Glick’s recollections seem to contradict the popular interpretation that the Civil Rights movement radically, and quickly, changed in the daily lives of black Americans. “In discussions with neighbors there was just as much prejudice against blacks as there had been before, but there was a fear that changes were coming and that they would need to adjust to the changes.” Glick recalls.[24] The Civil Rights movement made huge leaps in the demolition of legal discrimination and segregation, but the system of oppression persisted for many years on its own. Laws were easier to change than the prejudices that had been instilled in the population for decades, a fact that is still relevant today.

Footnotes

[1] Email interview with Melvin Glick, March 20, 2015.

[2] Ibid.

[3] “Bomb Victims Rode Segregated Ambulances to Hospital, Morgue.” Chicago Daily Defender, September 18, 1963. [ProQuest]

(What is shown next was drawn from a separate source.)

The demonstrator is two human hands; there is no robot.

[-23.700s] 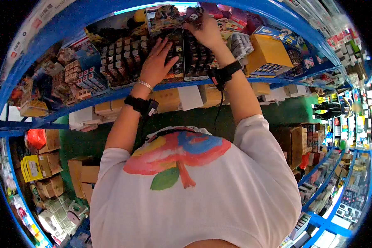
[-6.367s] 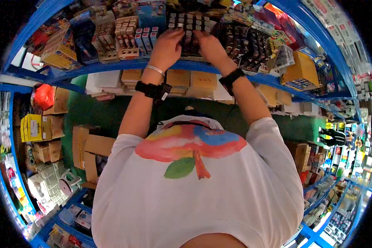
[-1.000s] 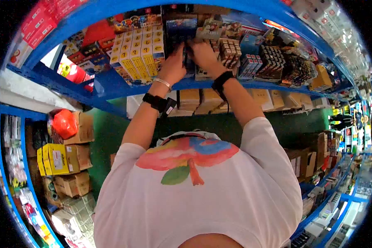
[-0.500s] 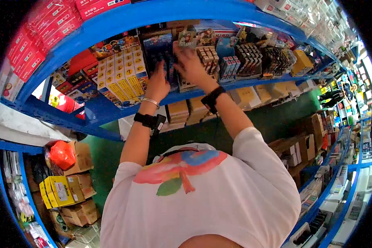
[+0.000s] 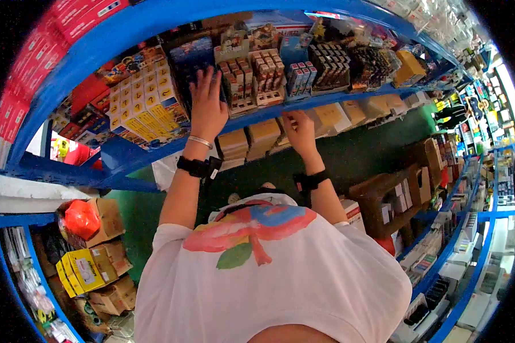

[4] Email interview with Melvin Glick, March 20, 2015.

[5] H.W. Brands, American Dreams: The United States Since 1945 (New York: Penguin Books, 2010), 111.

[6] Email interview with Melvin Glick, March 20, 2015.

[7] Ibid.

[8] Brands, 86.

[9] Ibid, 86.

[10] Ibid, 86.

[11] Paul Mokrzycki, “After the Stand Comes the Fall: Racial Integration and White Student Reactions at the University of Alabama, 1963-1976,” The Alabama Review 65, no. 4 (2012): 290-313

[12] Email interview with Melvin Glick, March 20, 2015.

[13] Brands, 151.

[14] Ray Abrams, “Air of Nervous Peace Hangs Over U. of Ala. Campus.” Afro-American, June 22, 1963. [ProQuest]

[15] Email interview with Melvin Glick, March 20, 2015.

[16] Ibid.

[17] “Second Negro in Alabama Graduation A ‘Mystery’ Girl,” Jet 28, no. 2 (1965): 43 [Google Books].

[18] Brands, 148.

[19] Email interview with Melvin Glick, March 20, 2015.

[20] Ibid.

[21] Ibid.

[22] Michael Hirsley, “Klan in Indiana Dishes Out Beans, Hate at Picnic,” Chicago Tribune, July 19, 1975. [ProQuest]

[23] Brands, 148.

[24] Email interview with Melvin Glick, March 20, 2015.